Freiburg - Elisabeth Klingler ist aus Sicht der Kommissarin das perfekte Opfer: „Alt, in einem viel zu großen Haus, allein.“ Da ist die 78-jährige Fabrikantenwitwe noch nicht einmal tot. Doch sie hatte schon versucht, ihr Erbe nach ihrem Willen zu regeln. Und dafür im hohen Alter ihre Gesellschafterin geheiratet. Wohl sehr genau wissend, dass ihre Kinder ihre Felle davonschwimmen sehen.
 
Zwar nennen sie sie „Mami“. Doch der Sohn poltert: „Die will dich doch nur ausnehmen!“, „Meine Mutter schmeißt irgendeiner dahergelaufenen Russin unseren Familienstammsitz hinterher.“ Die Tochter hält das neue Familienmitglied für „gierig und erbunwürdig“. Die beiden „ Tatort“-Ermittler Franziska Tobler und Friedemann Berg aus dem Schwarzwald bekommen es am Sonntag (20.15 Uhr) im Ersten mit Zwist um den Nachlass zu tun. Doch in der Folge „Was wir erben“ geht es ebenso um Zwangsarbeit, Schuld, Wiedergutmachung und um das Gefühl, zu Hause zu sein. Auch bleibt es nicht bei einer Leiche.
 
Allein der Erbstreit ist Anlass genug, um eine Grundsatzdebatte über Privilegien zu führen. Autor Patrick Brunken hat seine Gedanken dazu Kommissarin Tobler in den Mund gelegt: „Erben ist immer ungerecht“, sagt sie. „Viel erben doch nur die, die vorher schon viel hatten und nie was dafür tun mussten. Und die, die nicht viel erben, die wohnen bei den Erben zur Miete oder putzen denen die Villa.“ Die Schere zwischen Arm und Reich in der Gesellschaft gehe so immer weiter auseinander, sagt Brunken. „Über die Hälfte aller privaten Vermögen in Deutschland stammt mittlerweile nicht mehr aus der eigenen Hände Arbeit, sondern aus Erbschaften. Eine persönliche, aber zunehmend auch gesamtgesellschaftliche Frage von Haben und Sein, ein Haus zu bauen oder nicht, von Herkunft und Zukunft.“ Das Erbrecht sei eine dringend reformbedürftige Gesellschaftsfrage, aber ein extrem heißes Eisen. Eine große Lobby hüte ihr Privileg.
 
Tatsächlich wirken die Klingler-Erben im „Tatort“ raffgierig und kaltherzig. Sie zeigen die neue Frau an der Seite ihrer Mutter an, als diese die Treppen in der Freiburger Villa hinunterstürzt. Wollen sie als Erbschleicherin dastehen lassen. Wenig glaubwürdig erscheint da später der Läuterungsprozess, der plötzlich einsetzen soll.

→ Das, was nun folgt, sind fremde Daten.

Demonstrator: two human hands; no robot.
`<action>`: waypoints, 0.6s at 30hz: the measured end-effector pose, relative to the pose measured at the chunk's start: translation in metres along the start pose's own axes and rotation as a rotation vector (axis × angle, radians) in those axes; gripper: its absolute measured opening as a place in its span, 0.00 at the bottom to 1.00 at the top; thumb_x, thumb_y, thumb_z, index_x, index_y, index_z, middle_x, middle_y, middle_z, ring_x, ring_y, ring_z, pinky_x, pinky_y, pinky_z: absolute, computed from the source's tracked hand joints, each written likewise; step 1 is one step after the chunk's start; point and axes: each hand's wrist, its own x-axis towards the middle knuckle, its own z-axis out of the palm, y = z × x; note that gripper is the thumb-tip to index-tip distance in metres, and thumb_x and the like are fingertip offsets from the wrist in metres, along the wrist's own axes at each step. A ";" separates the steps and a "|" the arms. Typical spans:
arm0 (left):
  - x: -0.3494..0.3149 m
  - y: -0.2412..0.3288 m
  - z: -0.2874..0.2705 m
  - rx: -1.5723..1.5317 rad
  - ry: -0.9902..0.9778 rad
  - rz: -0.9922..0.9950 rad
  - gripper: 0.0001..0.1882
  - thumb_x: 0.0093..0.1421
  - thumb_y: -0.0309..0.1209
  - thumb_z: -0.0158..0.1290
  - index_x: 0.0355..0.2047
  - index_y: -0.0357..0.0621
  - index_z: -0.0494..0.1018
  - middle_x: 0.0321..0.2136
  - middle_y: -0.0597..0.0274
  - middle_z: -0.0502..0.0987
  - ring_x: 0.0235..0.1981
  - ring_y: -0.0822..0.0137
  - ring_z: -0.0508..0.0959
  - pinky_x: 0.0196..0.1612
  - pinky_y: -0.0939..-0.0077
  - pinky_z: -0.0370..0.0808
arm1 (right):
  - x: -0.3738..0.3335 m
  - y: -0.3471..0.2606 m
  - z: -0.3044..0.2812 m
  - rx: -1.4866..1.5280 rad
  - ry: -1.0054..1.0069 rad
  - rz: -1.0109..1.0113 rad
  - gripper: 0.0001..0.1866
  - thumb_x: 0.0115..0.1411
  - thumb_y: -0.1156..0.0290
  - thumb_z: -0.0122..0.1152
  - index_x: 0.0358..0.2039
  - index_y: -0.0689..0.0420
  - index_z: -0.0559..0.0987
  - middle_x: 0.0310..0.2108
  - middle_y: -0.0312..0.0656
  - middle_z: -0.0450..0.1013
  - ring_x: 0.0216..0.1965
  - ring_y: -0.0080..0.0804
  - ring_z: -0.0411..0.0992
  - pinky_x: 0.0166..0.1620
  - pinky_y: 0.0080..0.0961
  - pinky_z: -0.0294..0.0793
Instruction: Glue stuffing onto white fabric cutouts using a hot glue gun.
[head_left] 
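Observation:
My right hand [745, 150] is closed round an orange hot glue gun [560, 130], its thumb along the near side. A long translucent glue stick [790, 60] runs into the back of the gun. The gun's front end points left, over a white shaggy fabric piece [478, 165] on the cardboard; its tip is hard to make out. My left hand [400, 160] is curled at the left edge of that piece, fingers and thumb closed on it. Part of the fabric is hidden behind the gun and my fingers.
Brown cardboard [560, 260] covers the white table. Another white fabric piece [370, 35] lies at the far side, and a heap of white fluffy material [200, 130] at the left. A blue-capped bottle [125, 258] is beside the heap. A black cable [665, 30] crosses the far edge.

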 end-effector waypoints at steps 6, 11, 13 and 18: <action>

Regisseurin Franziska Schlotterer spielt mit den Gegensätzen: Hier die alte Villa, in der der Holzboden knarzt und Schotter vor den Pforten unter den Schuhen knirscht. Da die modernisierte Fabrik für Schwarzwälder Schokokirschen. Die Erben in Anzug und Kostüm. Und dann die Kommissare, die in Alltagskleidung in einem Büro über dem Fall brüten, das seit Jahrzehnten auf Investitionen zu warten scheint.
 
Ermittlerin Tobler (Eva Löbau) wirkt besonders zickig. Und sie ist nach ihrem Techtelmechtel mit Kollege Berg (Hans-Jochen Wagner) im Fastnachts-„Tatort“ vom vergangenen Jahr eifersüchtig, sobald dieser mit anderen Frauen flirtet oder die Damen gar datet. Aufgelöst wird das Spannungsfeld nicht - die Folgen zu spüren bekommen aber auch andere, für die Berg zuvor ein gutes Wort einlegt hatte.Trotz der kurz aufkochenden Konflikte kommen die zwei zügig mit den Ermittlungen voran. Die Wege in Sackgassen sind kurz. Dagegen führt der aufschlussreichste in die düsteren Katakomben des Stadtarchivs.